MOODY'S CONFIRMS ULTRAMAR CORPORATION'S DEBT RATINGS AT BAA2/PRIME-2; RAISES DIAMOND SHAMROCK INC. SECURITIES TO BAA2/PRIME-2
New York, 12/23/1996 -- Moody's Investors Service confirmed the Baa2 long-term debt and Prime-2 commercial paper ratings of Ultramar Corporation, and concurrently upgraded to Baa2 and Prime-2 the long-term debt and commercial paper ratings of Diamond Shamrock Inc., concluding a rating review announced September 23, 1996. Effective on December 3, 1996, the two companies merged via a stock swap into a new company, Ultramar Diamond Shamrock Corporation, with Diamond Shamrock's debt assumed by the new entity. The merged company has 475,00 barrels per day of refining capacity and about 4,400 retail outlets in the United States and Eastern Canada.
Moody's had placed both Ultramar's Baa2 rated long-term debt and Diamond Shamrock's securities under review for possible upgrade, but concluded that a convergence of the two companies' ratings reflects the consolidated leverage and cash flow profile, as well as the industry risks facing Ultramar Diamond Shamrock. The merged entity will be more highly leveraged than was Ultramar, but will also reflect debt reduction from Diamond Shamrock's own asset sales program and the repatriation of cash from Ultramar's Canadian subsidiary. Post-merger, Ultramar Diamond Shamrock's total debt is about 50% of capitalization, in addition to off balance sheet liabilities primarily to finance retail expansion.

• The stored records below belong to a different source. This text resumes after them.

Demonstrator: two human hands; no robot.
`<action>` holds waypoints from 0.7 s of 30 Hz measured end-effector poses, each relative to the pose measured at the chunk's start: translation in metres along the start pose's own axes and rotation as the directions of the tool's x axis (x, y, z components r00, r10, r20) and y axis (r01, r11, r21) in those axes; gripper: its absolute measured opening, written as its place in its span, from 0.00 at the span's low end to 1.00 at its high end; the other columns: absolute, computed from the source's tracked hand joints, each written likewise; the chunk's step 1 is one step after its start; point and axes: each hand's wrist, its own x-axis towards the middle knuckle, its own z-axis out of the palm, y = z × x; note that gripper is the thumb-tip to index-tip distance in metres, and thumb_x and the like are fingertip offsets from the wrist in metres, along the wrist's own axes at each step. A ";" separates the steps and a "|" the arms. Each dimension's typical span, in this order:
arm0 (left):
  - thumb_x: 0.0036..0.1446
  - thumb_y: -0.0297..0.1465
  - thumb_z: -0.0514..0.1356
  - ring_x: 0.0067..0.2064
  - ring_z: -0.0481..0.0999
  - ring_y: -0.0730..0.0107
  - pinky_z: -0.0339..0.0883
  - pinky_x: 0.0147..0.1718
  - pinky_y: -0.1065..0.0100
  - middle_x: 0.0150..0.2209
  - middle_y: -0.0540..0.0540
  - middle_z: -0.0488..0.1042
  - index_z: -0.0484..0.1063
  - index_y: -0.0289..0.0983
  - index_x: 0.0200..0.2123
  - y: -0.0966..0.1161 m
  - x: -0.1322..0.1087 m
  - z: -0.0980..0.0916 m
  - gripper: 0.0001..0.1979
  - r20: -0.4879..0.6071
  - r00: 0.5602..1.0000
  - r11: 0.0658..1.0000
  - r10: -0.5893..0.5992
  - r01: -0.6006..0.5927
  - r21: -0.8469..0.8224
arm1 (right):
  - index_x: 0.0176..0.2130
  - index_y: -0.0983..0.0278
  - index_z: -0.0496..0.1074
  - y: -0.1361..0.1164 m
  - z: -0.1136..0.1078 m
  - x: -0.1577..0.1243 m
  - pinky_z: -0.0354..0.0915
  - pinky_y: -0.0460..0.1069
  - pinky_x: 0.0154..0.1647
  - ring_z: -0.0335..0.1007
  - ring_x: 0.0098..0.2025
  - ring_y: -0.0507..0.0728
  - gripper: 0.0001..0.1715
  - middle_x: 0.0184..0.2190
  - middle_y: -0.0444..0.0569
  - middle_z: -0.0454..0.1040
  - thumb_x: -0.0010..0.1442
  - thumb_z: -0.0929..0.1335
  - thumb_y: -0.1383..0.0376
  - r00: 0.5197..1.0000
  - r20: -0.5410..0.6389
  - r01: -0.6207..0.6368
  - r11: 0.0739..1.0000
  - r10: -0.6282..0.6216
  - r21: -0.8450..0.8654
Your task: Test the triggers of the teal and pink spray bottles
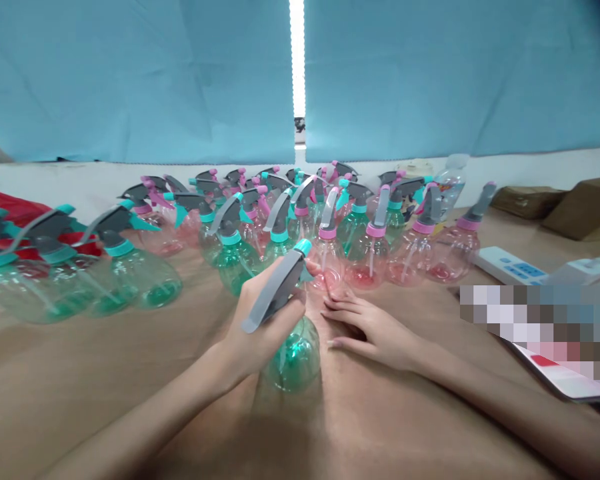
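Note:
My left hand [260, 320] is wrapped round the neck of a green spray bottle [295, 360], under its grey trigger head with a turquoise nozzle. The bottle stands a little tilted near the middle of the table, and my fingers hide its collar. Just to its right, my right hand [375, 327] lies low over the table, fingers stretched towards the bottle and apart from it, holding nothing. Behind my hands stand more spray bottles, among them a pink one [367, 263] and a green one [235, 260].
Several green spray bottles [145, 277] line the left side, with red plastic [10, 213] behind them. At the right lie a white power strip [510, 265] with a plugged-in charger [580, 272], a partly blurred phone [570, 373] and a cardboard box [585, 207]. A blue curtain [130, 80] hangs behind.

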 end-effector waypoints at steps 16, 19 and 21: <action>0.54 0.29 0.54 0.26 0.61 0.73 0.55 0.26 0.67 0.27 0.53 0.60 0.61 0.39 0.32 -0.002 -0.001 0.002 0.02 -0.020 1.000 0.999 -0.020 0.021 0.049 | 0.62 0.64 0.66 0.002 0.003 -0.003 0.54 0.65 0.67 0.58 0.66 0.65 0.32 0.62 0.56 0.66 0.67 0.63 0.49 1.000 0.012 0.006 1.000 -0.006 -0.016; 0.54 0.30 0.54 0.26 0.62 0.72 0.55 0.26 0.67 0.27 0.53 0.59 0.62 0.39 0.33 -0.001 0.000 0.002 0.02 -0.022 0.999 0.998 -0.027 0.028 0.057 | 0.62 0.61 0.66 0.003 0.004 -0.003 0.54 0.66 0.66 0.58 0.66 0.66 0.30 0.63 0.55 0.66 0.66 0.64 0.49 1.000 -0.007 0.014 1.000 -0.014 0.006; 0.54 0.30 0.54 0.27 0.62 0.72 0.55 0.27 0.67 0.26 0.53 0.58 0.63 0.39 0.33 -0.001 0.000 0.002 0.02 -0.026 0.999 0.998 -0.024 0.025 0.064 | 0.62 0.60 0.66 0.003 0.004 -0.004 0.54 0.67 0.66 0.58 0.65 0.66 0.30 0.62 0.55 0.66 0.66 0.65 0.50 1.000 -0.016 0.016 1.000 -0.016 0.018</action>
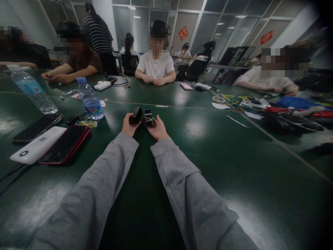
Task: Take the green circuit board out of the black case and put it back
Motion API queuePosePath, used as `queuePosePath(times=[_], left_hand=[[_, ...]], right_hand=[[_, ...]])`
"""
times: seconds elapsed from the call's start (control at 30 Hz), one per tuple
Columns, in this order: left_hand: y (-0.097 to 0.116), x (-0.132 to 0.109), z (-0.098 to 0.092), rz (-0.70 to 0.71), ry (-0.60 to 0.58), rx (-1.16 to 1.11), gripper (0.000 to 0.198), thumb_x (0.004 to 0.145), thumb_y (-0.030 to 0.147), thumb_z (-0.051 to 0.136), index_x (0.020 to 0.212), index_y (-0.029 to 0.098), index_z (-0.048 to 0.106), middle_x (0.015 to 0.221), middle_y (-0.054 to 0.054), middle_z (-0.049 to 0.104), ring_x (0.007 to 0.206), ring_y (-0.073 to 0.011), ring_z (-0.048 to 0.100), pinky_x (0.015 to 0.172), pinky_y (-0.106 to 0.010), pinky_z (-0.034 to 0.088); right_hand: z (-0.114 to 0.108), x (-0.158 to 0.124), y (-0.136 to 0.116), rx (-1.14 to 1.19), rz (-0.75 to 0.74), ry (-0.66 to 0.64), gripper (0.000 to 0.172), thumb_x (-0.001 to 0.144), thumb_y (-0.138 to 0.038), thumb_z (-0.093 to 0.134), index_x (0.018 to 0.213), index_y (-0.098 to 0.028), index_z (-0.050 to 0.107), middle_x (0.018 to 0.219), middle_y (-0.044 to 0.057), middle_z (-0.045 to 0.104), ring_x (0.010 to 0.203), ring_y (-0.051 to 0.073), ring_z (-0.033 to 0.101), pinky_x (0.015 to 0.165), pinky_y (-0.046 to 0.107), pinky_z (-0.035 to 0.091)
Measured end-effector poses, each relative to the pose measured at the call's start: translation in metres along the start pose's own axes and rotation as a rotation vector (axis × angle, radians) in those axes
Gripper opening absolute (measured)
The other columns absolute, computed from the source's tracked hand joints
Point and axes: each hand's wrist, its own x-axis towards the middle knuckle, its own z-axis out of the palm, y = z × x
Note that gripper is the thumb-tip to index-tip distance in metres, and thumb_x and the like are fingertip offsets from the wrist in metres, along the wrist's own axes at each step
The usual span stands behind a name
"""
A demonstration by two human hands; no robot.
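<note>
My left hand [129,125] is wrapped round a small black box-like case [135,116], with a flat dark flap or wall standing up at its right side. Close by on the right, my right hand [159,129] holds a small electronic module [148,118] with a little dark screen on top and some green and silver parts below. A narrow gap separates the two things. Both are just over the green table [208,149], in front of me. The fingers on the far side of each thing are partly hidden.
At left are two water bottles [90,99], a red-edged phone [66,144], a white power bank [36,146] and a dark phone [37,127]. A wrench [237,121] and a heap of cables [247,104] lie at right. Several people sit around; one [155,66] sits opposite.
</note>
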Motion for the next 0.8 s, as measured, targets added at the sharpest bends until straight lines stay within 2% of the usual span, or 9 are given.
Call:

Ultramar Diamond Shamrock faces margin pressures, as well as the continuing effect of refining and retail overcapacity, particularly in its California and Eastern Canadian markets. However, following expected restructuring charges in 1996, the company's cash flow and earnings should benefit by 1998 in the area of $75 million pre-tax as it implements cost saving measures in a variety of areas, including corporate overhead, crude oil sourcing, distribution, and insurance. In addition, while the merger is not predicated on extensive market overlap or capacity reduction, there will be opportunities through its Texas and California refining and distribution systems to pursue further downstream integration in growth markets such as Arizona. The rating agency expects these efforts, as well as the recent completion by both companies of a range of refinery yield and distribution investments, to benefit wholesale margins and competitive retail conditions, leading to a gradual improvement in combined earnings and financial leverage.
Moody's also noted that as industry consolidation continues, Ultramar Diamond Shamrock wants to expand via asset acquisitions in retail marketing, distribution, and possibly refining capacity. Such actions would have to be analyzed relative to their strategic importance and cost profile, but Ultramar Diamond Shamrock's ability to maintain its credit quality would depend largely on the use of an appropriate mix and debt and common equity to finance such expansion.
Securities confirmed include Ultramar's notes, medium-term notes and the guaranteed notes of Ultramar Credit Corporation, as well as Ultramar's commercial paper, rated Baa2 and Prime-2, respectively. The securities of Diamond Shamrock Inc. upgraded include its notes, medium-term notes and debentures, raised to Baa2 from Baa3, its commercial paper, raised to Prime-2 from Prime-3, and its cumulative convertible preferred stock, raised to "baa3" from "ba1."
Ultramar Diamond Shamrock Corporation is headquartered in San Antonio, Texas.